PROMPT »
The answer must be an exact copy of the entries below, with no images in it.

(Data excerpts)
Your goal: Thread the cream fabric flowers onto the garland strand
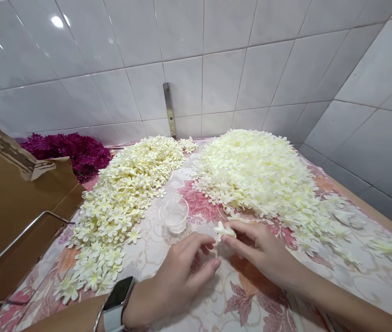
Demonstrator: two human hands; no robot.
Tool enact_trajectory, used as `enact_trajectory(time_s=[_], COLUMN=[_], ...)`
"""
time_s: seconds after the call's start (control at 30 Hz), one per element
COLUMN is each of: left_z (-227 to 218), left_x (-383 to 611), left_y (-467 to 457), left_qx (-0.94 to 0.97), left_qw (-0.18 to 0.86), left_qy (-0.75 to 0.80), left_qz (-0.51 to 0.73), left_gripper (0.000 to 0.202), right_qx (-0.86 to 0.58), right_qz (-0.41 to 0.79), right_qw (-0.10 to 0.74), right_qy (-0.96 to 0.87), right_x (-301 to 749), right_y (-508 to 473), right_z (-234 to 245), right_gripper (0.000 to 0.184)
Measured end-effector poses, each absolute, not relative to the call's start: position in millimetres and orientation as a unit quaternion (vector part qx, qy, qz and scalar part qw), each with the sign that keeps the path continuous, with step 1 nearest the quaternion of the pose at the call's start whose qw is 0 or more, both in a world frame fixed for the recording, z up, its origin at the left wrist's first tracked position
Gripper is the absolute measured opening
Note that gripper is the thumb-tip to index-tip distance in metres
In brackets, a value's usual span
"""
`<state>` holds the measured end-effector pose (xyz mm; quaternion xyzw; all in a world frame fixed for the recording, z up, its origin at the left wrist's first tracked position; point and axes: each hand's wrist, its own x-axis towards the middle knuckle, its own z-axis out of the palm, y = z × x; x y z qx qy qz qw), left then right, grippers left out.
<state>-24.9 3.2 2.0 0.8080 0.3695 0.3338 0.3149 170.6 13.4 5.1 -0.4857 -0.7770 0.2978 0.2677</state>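
Between the thumb and fingers of my right hand (256,244) is a small white flower (222,230), held just above the table. My left hand (189,267), with a watch (120,295) on its wrist, is beside it with curled fingers apart and nothing seen in them. A clear plastic cup (174,214) stands right behind my left hand. To the left lies a long heap of pale yellow-white flowers (123,193). On the right spreads a larger heap of white flowers (254,170), just beyond my right hand.
A cardboard box (16,216) fills the left side, with a bent metal wire (19,244) in front of it. Purple flowers (74,152) lie behind the box. A floral tablecloth (196,313) covers the table. Behind is a tiled wall (223,83) with a metal bracket (169,110).
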Motion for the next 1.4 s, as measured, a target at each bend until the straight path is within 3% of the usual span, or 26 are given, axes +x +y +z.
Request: enact_trajectory(time_s=[0.13,0.23,0.5,0.77,0.97,1.2,1.4], left_z=[1.3,1.8,0.8,-4.3,-5.7,-9.0,-5.7], left_x=[-16.0,-12.7,-10.5,-12.0,-15.5,-17.7,-22.6], left_y=[3.6,5.7,5.7,3.6,3.1,-2.7,-9.4], left_qx=[0.555,0.461,0.457,0.478,0.498,0.565,0.644], left_qw=[0.631,0.693,0.662,0.630,0.602,0.569,0.478], left_qy=[0.415,0.433,0.464,0.464,0.464,0.435,0.467], left_qz=[0.349,0.346,0.372,0.399,0.417,0.409,0.373], left_gripper=[0.021,0.027,0.030,0.027,0.022,0.023,0.021], right_qx=[-0.453,-0.431,-0.403,-0.394,-0.411,-0.383,-0.455], right_qz=[0.262,0.221,0.136,0.088,0.203,0.164,0.177], right_qw=[0.263,0.268,0.272,0.216,0.249,0.317,0.291], right_qy=[-0.811,-0.833,-0.863,-0.889,-0.853,-0.852,-0.823], right_x=[166.1,162.9,167.0,156.3,154.3,155.8,160.3], right_y=[7.7,4.0,3.1,-7.0,-5.4,3.0,12.3], right_z=[1.5,-3.5,-4.2,-13.7,-13.7,-30.6,-28.0], right_gripper=[0.037,0.036,0.040,0.021,0.021,0.021,0.031])
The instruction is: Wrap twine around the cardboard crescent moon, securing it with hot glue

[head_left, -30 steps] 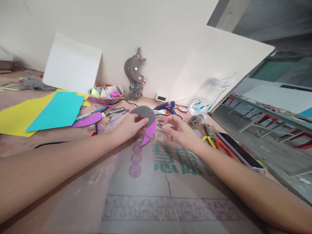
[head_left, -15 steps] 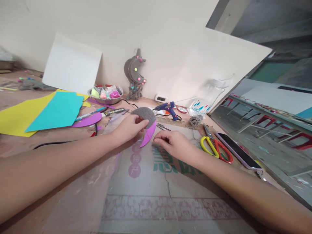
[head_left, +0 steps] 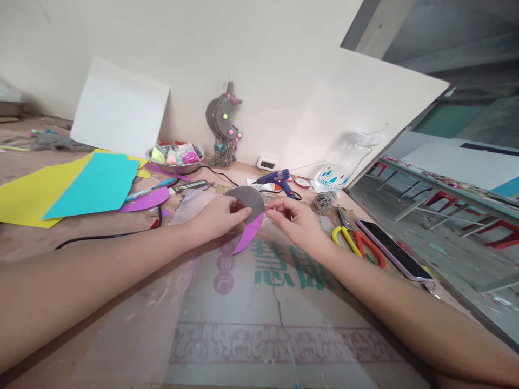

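Observation:
My left hand (head_left: 219,216) pinches a crescent shape (head_left: 248,216) that is wrapped in grey yarn on its upper half and bare purple on its lower tip. It is held just above the printed plastic sheet (head_left: 267,302). My right hand (head_left: 294,219) is at the crescent's right edge, fingers pinched together on a thin grey strand that I can barely make out. A small coil of grey yarn (head_left: 324,200) lies just beyond my right hand.
A blue glue gun (head_left: 275,178), yellow and red scissors (head_left: 357,240) and a phone (head_left: 395,248) lie to the right. Yellow and teal paper sheets (head_left: 81,186), a purple crescent (head_left: 146,200), pens and a bowl of pom-poms (head_left: 174,156) sit left. A finished grey moon hanging (head_left: 225,121) leans on the wall.
My right hand dropped to the sheet, then rose back up to the crescent's right edge and pinched there. My left hand kept holding the crescent, tilting it slightly.

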The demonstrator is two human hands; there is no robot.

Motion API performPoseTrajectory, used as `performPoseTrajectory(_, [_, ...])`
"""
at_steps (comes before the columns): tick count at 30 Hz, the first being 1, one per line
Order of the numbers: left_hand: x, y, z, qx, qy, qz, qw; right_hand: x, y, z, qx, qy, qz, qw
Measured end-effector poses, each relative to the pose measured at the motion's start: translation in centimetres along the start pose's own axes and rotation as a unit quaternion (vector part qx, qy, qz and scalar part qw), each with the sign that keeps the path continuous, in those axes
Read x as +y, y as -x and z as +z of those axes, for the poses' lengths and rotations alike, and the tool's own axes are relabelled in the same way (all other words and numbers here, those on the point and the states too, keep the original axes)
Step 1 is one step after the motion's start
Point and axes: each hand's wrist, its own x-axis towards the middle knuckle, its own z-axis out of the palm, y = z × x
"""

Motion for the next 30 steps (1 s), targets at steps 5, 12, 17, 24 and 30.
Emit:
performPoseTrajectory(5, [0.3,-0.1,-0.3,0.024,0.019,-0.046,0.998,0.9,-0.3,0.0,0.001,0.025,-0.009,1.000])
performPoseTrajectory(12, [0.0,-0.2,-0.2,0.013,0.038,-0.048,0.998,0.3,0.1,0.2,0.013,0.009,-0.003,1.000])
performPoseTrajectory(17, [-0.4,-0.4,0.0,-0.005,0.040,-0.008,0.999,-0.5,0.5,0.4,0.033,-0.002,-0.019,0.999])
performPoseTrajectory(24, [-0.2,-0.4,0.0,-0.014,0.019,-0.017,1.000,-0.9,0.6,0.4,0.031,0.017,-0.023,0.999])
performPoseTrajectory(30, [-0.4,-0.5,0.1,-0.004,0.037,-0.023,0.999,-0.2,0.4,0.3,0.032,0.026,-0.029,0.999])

SOLUTION TO THIS EXERCISE »
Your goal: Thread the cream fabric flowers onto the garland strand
Demonstrator: two human hands; no robot.
Tool enact_trajectory, used as `enact_trajectory(time_s=[_], COLUMN=[_], ...)`
"""
time_s: seconds after the call's start (control at 30 Hz), one per element
COLUMN is each of: left_z (-227 to 218), left_x (-383 to 611), left_y (-467 to 457), left_qx (-0.94 to 0.97), left_qw (-0.18 to 0.86), left_qy (-0.75 to 0.80), left_qz (-0.51 to 0.73), left_gripper (0.000 to 0.202), right_qx (-0.86 to 0.58), right_qz (-0.41 to 0.79), right_qw (-0.10 to 0.74), right_qy (-0.96 to 0.87), right_x (-301 to 749), right_y (-508 to 473), right_z (-234 to 245), right_gripper (0.000 to 0.184)
Measured end-effector poses, each absolute, not relative to the call's start: position in millimetres and orientation as a unit quaternion (vector part qx, qy, qz and scalar part qw), each with the sign that keeps the path continuous, with step 1 nearest the quaternion of the pose at the call's start whose qw is 0 or more, both in a world frame fixed for the recording, z up, its origin at the left wrist's first tracked position
Gripper is the absolute measured opening
Note that gripper is the thumb-tip to index-tip distance in metres
In brackets, a value's usual span
"""
`<state>` holds the measured end-effector pose (xyz mm; quaternion xyzw; all in a world frame fixed for the recording, z up, its origin at the left wrist's first tracked position; point and axes: each hand's wrist, its own x-axis towards the middle knuckle, its own z-axis out of the palm, y = z × x; x y z qx qy qz qw), left then right, grippers left out.
<state>-24.9 3.2 2.0 0.8080 0.3695 0.3338 0.3149 170.6 13.4 5.1 -0.4857 -0.7770 0.2978 0.2677</state>
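Between the thumb and fingers of my right hand (256,244) is a small white flower (222,230), held just above the table. My left hand (189,267), with a watch (120,295) on its wrist, is beside it with curled fingers apart and nothing seen in them. A clear plastic cup (174,214) stands right behind my left hand. To the left lies a long heap of pale yellow-white flowers (123,193). On the right spreads a larger heap of white flowers (254,170), just beyond my right hand.
A cardboard box (16,216) fills the left side, with a bent metal wire (19,244) in front of it. Purple flowers (74,152) lie behind the box. A floral tablecloth (196,313) covers the table. Behind is a tiled wall (223,83) with a metal bracket (169,110).
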Motion for the next 1.4 s, as measured, a target at each bend until the straight path is within 3% of the usual span, or 26 are given, axes +x +y +z.
Request: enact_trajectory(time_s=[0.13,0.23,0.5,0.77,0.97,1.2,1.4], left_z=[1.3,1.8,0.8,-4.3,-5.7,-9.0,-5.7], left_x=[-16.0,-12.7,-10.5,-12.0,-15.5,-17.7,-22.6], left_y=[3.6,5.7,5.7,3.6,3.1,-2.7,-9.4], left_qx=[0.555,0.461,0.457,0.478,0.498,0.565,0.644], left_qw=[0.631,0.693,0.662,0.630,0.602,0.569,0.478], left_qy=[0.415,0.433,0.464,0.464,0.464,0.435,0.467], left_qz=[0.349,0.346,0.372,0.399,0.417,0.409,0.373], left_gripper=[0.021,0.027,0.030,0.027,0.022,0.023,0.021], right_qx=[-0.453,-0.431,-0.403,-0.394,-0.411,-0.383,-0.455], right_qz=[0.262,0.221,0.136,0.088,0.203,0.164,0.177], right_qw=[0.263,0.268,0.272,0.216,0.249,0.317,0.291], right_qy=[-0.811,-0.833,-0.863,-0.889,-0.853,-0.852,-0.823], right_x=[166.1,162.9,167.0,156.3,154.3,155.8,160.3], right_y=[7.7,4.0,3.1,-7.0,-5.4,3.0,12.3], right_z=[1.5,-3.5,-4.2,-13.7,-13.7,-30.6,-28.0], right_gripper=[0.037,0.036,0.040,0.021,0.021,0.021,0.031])
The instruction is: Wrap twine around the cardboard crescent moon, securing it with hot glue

[head_left, -30 steps] 
[head_left, -15 steps] 
[head_left, +0 steps] 

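Observation:
My left hand (head_left: 219,216) pinches a crescent shape (head_left: 248,216) that is wrapped in grey yarn on its upper half and bare purple on its lower tip. It is held just above the printed plastic sheet (head_left: 267,302). My right hand (head_left: 294,219) is at the crescent's right edge, fingers pinched together on a thin grey strand that I can barely make out. A small coil of grey yarn (head_left: 324,200) lies just beyond my right hand.
A blue glue gun (head_left: 275,178), yellow and red scissors (head_left: 357,240) and a phone (head_left: 395,248) lie to the right. Yellow and teal paper sheets (head_left: 81,186), a purple crescent (head_left: 146,200), pens and a bowl of pom-poms (head_left: 174,156) sit left. A finished grey moon hanging (head_left: 225,121) leans on the wall.
My right hand dropped to the sheet, then rose back up to the crescent's right edge and pinched there. My left hand kept holding the crescent, tilting it slightly.
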
The demonstrator is two human hands; there is no robot.

Motion API performPoseTrajectory, used as `performPoseTrajectory(_, [_, ...])`
"""
at_steps (comes before the columns): tick count at 30 Hz, the first being 1, one per line
Order of the numbers: left_hand: x, y, z, qx, qy, qz, qw; right_hand: x, y, z, qx, qy, qz, qw
Measured end-effector poses, each relative to the pose measured at the motion's start: translation in centimetres along the start pose's own axes and rotation as a unit quaternion (vector part qx, qy, qz and scalar part qw), each with the sign that keeps the path continuous, in those axes
Read x as +y, y as -x and z as +z of those axes, for the poses' lengths and rotations alike, and the tool's own axes are relabelled in the same way (all other words and numbers here, those on the point and the states too, keep the original axes)
Step 1 is one step after the motion's start
Point and axes: each hand's wrist, its own x-axis towards the middle knuckle, its own z-axis out of the palm, y = z × x
"""

Motion for the next 30 steps (1 s), targets at steps 5, 12, 17, 24 and 30.
Emit:
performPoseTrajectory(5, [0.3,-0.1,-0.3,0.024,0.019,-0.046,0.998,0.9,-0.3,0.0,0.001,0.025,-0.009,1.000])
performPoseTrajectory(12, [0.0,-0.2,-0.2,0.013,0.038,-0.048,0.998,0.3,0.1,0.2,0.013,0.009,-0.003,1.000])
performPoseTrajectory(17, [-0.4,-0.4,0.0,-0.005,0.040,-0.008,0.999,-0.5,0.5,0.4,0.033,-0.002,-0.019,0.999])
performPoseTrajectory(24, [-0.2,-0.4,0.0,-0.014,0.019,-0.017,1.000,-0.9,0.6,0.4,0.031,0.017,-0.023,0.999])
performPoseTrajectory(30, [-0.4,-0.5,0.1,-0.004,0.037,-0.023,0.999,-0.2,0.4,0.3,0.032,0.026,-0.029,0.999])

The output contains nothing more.